## Task directions
Every line in the data below from the one containing "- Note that" down to the one containing "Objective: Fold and", both included, must be retyped exactly; no other line is to appear.

--- Dataset content ---

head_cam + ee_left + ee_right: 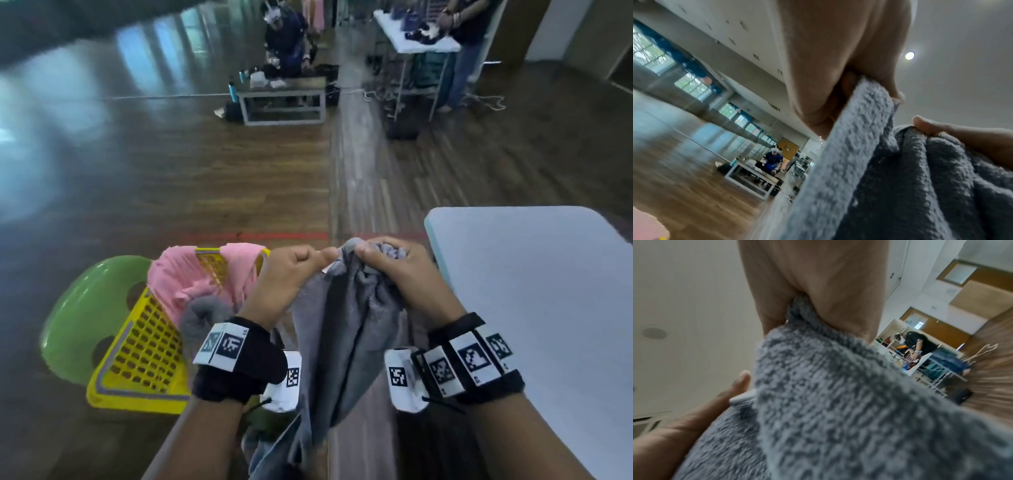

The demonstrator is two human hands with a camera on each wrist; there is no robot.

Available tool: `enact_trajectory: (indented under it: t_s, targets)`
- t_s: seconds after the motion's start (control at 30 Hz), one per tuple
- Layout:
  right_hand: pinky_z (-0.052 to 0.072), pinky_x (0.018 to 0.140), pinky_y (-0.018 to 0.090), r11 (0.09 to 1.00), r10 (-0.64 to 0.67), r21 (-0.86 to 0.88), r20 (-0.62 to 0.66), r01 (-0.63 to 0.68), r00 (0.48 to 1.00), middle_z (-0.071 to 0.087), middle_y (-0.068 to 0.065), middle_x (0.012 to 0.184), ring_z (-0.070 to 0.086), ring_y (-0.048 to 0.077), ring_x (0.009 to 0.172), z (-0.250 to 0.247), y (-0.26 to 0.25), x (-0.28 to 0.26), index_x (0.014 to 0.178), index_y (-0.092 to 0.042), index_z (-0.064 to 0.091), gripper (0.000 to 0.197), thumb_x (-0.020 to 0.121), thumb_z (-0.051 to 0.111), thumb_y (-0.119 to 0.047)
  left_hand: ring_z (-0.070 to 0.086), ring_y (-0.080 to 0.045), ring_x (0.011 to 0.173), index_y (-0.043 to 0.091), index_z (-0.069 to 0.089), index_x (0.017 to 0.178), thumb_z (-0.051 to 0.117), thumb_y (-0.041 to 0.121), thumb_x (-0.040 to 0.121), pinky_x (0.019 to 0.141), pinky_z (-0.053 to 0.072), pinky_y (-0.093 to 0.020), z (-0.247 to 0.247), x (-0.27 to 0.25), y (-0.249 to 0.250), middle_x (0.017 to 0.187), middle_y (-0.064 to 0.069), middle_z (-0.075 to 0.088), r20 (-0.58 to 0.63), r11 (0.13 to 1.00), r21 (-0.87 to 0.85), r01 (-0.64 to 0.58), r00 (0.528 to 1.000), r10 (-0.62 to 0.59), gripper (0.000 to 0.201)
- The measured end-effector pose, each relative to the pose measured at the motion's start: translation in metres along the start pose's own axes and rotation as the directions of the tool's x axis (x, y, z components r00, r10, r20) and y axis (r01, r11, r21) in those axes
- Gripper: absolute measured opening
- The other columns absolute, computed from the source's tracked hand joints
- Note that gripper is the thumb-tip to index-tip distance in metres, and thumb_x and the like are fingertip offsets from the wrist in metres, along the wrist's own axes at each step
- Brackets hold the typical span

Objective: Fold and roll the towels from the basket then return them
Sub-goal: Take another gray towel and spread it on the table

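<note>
Grey terry-cloth towel [342,329]: thick looped pile, bunched and creased at the top, hanging in long vertical folds down the lower centre of the head view, in the air between the forearms. Its lower end runs out of frame.

Left hand [291,270]: fingers curled, pinching the towel's upper edge. Right hand [394,270]: clenched round a gathered wad of the same towel. The two hands sit close together at centre frame, thumbs nearly meeting.

Yellow perforated plastic basket [144,356]: lower left of the head view, tilted, resting on a green plastic stool [78,308]. A pink towel [185,277] drapes over its far rim; a rolled grey towel [205,315] lies at the basket's near corner (how far inside, cannot tell).

White desk [534,308]: right side of the frame, just beside the right hand.

Left wrist view only: the towel edge [855,146] passes between thumb and fingers, the lighter face of the cloth against a darker shaded fold, with the right thumb pressing on that fold at right.

Right wrist view only: the pile [838,402] fills the lower frame, blurred; a small white tag [742,396] shows at the towel's edge by the left fingertip.
</note>
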State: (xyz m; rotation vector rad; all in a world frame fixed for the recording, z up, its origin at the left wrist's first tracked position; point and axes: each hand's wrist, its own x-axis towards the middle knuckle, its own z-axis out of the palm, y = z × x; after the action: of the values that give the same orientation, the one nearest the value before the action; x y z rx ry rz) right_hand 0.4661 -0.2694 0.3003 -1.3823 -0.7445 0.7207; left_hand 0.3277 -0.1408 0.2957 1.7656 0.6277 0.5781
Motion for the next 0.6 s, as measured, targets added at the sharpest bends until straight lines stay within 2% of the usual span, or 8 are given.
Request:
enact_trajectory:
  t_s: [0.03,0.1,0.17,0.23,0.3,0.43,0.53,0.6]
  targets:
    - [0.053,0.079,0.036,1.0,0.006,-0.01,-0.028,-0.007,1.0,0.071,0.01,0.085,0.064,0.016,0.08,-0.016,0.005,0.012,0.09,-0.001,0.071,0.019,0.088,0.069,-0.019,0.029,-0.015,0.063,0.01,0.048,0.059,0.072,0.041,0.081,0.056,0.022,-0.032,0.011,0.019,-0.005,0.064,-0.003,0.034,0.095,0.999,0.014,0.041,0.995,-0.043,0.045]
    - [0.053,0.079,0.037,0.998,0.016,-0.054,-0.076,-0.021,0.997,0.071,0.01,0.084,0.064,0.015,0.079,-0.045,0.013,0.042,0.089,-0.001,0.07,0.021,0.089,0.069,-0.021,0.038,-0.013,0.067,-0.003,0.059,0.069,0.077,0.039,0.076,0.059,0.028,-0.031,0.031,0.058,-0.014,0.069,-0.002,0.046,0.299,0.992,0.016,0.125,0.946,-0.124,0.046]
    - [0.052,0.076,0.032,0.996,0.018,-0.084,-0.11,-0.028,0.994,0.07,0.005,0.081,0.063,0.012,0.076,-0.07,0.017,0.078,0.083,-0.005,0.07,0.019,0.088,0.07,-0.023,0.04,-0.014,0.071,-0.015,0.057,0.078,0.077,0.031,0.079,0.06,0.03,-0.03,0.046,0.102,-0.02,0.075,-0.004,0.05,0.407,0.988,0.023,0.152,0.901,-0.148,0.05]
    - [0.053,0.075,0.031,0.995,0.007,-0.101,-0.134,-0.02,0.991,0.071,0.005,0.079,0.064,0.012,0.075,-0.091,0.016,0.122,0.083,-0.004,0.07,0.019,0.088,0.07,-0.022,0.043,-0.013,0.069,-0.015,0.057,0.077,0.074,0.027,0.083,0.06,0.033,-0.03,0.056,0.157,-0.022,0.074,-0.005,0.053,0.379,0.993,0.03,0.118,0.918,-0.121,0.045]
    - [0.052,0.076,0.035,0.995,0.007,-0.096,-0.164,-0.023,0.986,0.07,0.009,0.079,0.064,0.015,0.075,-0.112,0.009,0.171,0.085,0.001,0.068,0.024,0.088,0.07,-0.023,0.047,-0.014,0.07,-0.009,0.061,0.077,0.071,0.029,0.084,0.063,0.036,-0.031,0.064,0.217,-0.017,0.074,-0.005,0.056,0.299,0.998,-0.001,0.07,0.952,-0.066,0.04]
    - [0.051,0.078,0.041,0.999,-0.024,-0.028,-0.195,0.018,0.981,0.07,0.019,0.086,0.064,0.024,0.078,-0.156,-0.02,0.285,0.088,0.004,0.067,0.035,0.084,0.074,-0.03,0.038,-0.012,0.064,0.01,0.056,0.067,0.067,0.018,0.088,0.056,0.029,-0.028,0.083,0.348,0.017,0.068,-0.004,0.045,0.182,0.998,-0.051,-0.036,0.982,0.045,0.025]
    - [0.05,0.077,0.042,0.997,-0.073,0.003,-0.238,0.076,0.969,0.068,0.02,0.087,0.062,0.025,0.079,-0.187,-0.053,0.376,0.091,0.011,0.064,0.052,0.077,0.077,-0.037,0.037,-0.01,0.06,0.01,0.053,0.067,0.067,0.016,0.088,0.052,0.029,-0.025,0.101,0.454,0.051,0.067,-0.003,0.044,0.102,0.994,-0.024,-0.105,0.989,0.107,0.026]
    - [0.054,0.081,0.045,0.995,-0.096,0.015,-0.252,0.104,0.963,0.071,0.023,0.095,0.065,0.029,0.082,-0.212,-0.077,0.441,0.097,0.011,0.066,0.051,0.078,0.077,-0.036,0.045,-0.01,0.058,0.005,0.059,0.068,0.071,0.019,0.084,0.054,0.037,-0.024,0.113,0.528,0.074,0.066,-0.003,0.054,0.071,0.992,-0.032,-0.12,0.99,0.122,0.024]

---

## Solution below
- Note that gripper is the thumb-tip to index-tip distance in metres, and thumb_x and the like are fingertip offsets from the wrist in metres, along the wrist's own axes at each step
- Brackets hold the typical span

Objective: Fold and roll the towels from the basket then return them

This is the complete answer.